A draft law in Egypt curbing the independence of local NGOs has angered aid workers and bodes ill for civil society. The bill, which is due to go to parliament, would tighten the government’s supervision of local NGOs. They fear that the governmenmt will try to mute opposition in parliamentary elections later this year and presidential elections next year.
“Egypt’s civil society is crippled already with laws that curb its freedom,” Baheieddin Hassan, head of local NGO the Cairo Centre for Human Rights Studies, told IRIN. “The new law will inhibit civil society even more by doing what amounts to nationalizing it.”
The new law, which was leaked to the local Arabic press on 7 March, would usher in a new government-appointed association called the General Federation for Civil Society Organizations.

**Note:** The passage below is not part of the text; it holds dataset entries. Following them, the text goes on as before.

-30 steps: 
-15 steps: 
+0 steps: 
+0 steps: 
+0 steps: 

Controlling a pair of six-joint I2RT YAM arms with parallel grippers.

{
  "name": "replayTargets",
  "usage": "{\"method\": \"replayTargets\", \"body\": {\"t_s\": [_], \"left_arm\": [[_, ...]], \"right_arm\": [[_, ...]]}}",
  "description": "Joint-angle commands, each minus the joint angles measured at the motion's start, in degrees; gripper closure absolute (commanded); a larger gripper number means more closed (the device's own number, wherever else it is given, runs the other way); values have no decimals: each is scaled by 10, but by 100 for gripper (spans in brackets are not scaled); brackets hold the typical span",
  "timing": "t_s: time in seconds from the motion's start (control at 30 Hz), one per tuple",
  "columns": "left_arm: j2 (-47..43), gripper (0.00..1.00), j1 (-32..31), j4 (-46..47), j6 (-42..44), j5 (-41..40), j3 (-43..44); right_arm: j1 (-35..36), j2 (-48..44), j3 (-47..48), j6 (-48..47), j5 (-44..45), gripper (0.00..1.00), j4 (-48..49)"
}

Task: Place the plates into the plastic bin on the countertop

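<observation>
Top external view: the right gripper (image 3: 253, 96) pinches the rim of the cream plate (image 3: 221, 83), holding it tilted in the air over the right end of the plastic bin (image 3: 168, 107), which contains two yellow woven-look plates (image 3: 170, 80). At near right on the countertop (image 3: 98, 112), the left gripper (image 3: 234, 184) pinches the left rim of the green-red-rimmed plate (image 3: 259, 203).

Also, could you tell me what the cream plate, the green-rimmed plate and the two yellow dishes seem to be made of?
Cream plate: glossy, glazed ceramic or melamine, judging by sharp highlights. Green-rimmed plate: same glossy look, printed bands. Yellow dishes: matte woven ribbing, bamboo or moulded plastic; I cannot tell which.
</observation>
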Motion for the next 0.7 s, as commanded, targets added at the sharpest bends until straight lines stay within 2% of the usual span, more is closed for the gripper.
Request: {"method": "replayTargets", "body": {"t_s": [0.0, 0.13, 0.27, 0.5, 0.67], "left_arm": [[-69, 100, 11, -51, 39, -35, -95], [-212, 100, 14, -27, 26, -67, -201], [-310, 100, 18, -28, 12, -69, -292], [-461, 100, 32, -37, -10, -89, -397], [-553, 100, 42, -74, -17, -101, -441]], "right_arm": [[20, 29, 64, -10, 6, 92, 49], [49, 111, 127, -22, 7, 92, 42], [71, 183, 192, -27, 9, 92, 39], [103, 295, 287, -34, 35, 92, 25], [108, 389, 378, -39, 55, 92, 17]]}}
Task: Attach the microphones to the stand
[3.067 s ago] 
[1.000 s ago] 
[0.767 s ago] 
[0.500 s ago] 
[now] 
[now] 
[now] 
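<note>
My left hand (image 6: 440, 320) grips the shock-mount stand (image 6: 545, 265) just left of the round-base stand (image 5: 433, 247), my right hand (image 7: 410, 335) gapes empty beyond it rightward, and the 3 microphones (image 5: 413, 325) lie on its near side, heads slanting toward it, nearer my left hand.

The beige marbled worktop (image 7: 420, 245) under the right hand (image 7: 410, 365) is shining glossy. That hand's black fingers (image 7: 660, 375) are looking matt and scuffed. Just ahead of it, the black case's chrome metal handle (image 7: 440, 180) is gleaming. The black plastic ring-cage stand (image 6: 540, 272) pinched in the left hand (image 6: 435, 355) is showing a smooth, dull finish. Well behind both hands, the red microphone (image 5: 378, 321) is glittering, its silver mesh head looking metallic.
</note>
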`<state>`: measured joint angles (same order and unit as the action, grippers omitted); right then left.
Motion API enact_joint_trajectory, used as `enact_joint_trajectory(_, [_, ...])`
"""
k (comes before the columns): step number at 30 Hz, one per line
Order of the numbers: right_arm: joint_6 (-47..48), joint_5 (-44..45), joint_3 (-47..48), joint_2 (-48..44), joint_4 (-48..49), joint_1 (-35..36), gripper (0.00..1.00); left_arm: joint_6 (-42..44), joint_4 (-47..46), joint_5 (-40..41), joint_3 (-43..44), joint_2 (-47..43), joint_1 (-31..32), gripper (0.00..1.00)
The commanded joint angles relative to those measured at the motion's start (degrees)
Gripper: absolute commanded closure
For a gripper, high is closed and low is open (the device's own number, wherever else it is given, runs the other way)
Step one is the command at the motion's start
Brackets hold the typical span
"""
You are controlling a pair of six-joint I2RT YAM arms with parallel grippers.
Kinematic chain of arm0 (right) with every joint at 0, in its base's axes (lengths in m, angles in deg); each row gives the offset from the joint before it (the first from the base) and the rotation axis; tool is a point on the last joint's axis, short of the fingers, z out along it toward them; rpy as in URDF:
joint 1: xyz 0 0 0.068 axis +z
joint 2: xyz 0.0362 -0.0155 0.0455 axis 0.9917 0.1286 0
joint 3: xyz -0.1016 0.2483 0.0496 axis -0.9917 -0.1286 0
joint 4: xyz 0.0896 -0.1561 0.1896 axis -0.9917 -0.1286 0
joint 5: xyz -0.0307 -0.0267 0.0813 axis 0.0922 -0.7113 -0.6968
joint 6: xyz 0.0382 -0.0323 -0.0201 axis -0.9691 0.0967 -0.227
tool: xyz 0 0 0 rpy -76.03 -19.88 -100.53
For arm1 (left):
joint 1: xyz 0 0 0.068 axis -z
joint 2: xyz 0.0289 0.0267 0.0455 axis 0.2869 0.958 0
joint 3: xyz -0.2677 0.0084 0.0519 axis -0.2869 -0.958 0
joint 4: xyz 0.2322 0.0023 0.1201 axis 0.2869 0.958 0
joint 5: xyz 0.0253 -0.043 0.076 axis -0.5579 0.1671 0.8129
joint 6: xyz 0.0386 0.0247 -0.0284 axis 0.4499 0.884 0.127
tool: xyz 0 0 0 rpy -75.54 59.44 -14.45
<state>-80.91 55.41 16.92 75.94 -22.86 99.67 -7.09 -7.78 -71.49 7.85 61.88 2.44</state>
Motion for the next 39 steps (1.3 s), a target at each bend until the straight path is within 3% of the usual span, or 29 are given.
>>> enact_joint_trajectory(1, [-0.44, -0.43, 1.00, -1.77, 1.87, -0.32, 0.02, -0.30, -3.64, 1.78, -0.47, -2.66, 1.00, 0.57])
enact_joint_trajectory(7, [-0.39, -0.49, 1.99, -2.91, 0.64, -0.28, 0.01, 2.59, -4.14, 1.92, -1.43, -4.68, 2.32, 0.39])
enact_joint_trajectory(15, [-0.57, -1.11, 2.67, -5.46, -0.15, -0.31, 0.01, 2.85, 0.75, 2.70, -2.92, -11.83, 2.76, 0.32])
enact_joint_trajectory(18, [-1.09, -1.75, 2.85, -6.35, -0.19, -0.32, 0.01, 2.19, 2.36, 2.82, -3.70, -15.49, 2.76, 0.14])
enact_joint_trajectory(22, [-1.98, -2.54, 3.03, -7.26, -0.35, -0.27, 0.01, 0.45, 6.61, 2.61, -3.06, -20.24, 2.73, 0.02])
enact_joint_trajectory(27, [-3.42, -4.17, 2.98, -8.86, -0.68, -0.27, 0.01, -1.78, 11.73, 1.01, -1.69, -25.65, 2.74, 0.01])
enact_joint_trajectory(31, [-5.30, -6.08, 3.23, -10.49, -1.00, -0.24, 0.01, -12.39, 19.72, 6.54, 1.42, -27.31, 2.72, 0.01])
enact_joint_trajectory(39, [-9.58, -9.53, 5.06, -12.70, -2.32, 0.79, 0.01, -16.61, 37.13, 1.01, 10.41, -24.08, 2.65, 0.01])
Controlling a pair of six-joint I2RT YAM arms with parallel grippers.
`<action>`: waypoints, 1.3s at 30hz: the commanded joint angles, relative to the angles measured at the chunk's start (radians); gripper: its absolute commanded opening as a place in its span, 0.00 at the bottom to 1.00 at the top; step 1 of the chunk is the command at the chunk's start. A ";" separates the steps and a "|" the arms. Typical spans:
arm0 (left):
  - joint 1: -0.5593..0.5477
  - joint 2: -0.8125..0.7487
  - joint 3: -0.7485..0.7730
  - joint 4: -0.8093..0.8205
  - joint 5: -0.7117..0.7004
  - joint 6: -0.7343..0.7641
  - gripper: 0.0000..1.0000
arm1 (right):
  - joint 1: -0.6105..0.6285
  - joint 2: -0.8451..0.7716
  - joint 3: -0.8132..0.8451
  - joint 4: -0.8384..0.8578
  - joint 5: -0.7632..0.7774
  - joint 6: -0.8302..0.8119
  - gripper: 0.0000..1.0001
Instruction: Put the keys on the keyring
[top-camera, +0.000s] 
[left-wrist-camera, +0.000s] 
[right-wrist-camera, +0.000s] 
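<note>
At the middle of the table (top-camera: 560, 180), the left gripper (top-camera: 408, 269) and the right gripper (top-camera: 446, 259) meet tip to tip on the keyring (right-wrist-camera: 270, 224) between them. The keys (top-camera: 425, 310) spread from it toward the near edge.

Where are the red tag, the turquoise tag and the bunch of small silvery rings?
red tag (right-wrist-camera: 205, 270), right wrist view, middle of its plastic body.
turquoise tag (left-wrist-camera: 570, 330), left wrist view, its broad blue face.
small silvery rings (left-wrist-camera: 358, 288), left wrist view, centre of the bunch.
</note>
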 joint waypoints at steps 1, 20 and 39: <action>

The new organisation will be responsible for authorizing the work of local NGOs. Civil society activists and NGOs who work without authorization from, or registration with, this association would risk prison sentences.
Many civic organizations, from human rights NGOs, to pro-democracy think-tanks, to single-issue advocacy groups have managed to escape the grasp of the government for years, allowing the proliferation of a strong and increasingly sophisticated civil society in Egypt. In addition to that there are also groups that have aggressively lobbied for change and political reform, including the protest group Kefaya (Enough) and National Society for Change, of Mohamed el-Baradei, former chief of the international atomic energy watchdog. El-Baradei is currently touring Egypt to rally support for political and constitutional reform.
“These movements and non-profit corporations seem to have unnerved the government on many occasions by their continuous demands for reform,” said Hafez Abu Saeda, secretary-general of the Egyptian Organization for Human Rights, by far the country’s largest rights group. “So the government thought up this law to bring them all to an end.”
Instead of receiving funding directly from donor organizations and countries, NGOs will have to apply to the Social Solidarity Ministry for it to decide whether they deserve the funding. “These applications must, of course, go to a state security office for investigation,” said Hassan. “This means that Egypt’s state security will manage the whole thing.”
Officials from the Social Solidarity Ministry deny this. They said the proposed law aims to regulate Egypt’s civil society and not impede its work. “We’re still discussing all views in this regard,” said Aziza Youssef, head of the civil society section in the ministry.